A precise repetition of every line below is the required answer.

-=-=-=-=-

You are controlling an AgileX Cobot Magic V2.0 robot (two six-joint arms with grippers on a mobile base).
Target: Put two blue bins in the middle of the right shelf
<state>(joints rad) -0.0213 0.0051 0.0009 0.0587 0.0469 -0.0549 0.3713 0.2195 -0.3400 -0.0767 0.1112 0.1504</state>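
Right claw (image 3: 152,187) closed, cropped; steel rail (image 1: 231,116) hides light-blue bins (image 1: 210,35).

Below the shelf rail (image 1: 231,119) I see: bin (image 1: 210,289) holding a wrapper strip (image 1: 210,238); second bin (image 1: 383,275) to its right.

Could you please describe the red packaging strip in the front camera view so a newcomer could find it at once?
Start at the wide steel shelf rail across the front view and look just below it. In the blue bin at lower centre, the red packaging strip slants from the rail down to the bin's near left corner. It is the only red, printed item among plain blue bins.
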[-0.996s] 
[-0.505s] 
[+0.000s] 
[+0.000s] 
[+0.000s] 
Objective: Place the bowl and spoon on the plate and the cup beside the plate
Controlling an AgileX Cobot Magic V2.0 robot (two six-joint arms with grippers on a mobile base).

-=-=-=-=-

### Reply to the task
You are controlling an AgileX Cobot Magic V2.0 robot (two six-joint arms with grippers on a mobile base).
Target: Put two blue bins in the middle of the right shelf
<state>(joints rad) -0.0213 0.0051 0.0009 0.0587 0.0469 -0.0549 0.3713 0.2195 -0.3400 -0.0767 0.1112 0.1504</state>
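Right claw (image 3: 152,187) closed, cropped; steel rail (image 1: 231,116) hides light-blue bins (image 1: 210,35).

Below the shelf rail (image 1: 231,119) I see: bin (image 1: 210,289) holding a wrapper strip (image 1: 210,238); second bin (image 1: 383,275) to its right.

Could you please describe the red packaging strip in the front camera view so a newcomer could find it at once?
Start at the wide steel shelf rail across the front view and look just below it. In the blue bin at lower centre, the red packaging strip slants from the rail down to the bin's near left corner. It is the only red, printed item among plain blue bins.
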[-0.996s] 
[-0.505s] 
[+0.000s] 
[+0.000s] 
[+0.000s] 
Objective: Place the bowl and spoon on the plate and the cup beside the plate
Controlling an AgileX Cobot Magic V2.0 robot (two six-joint arms with grippers on a mobile base).

That's the full output for the exercise.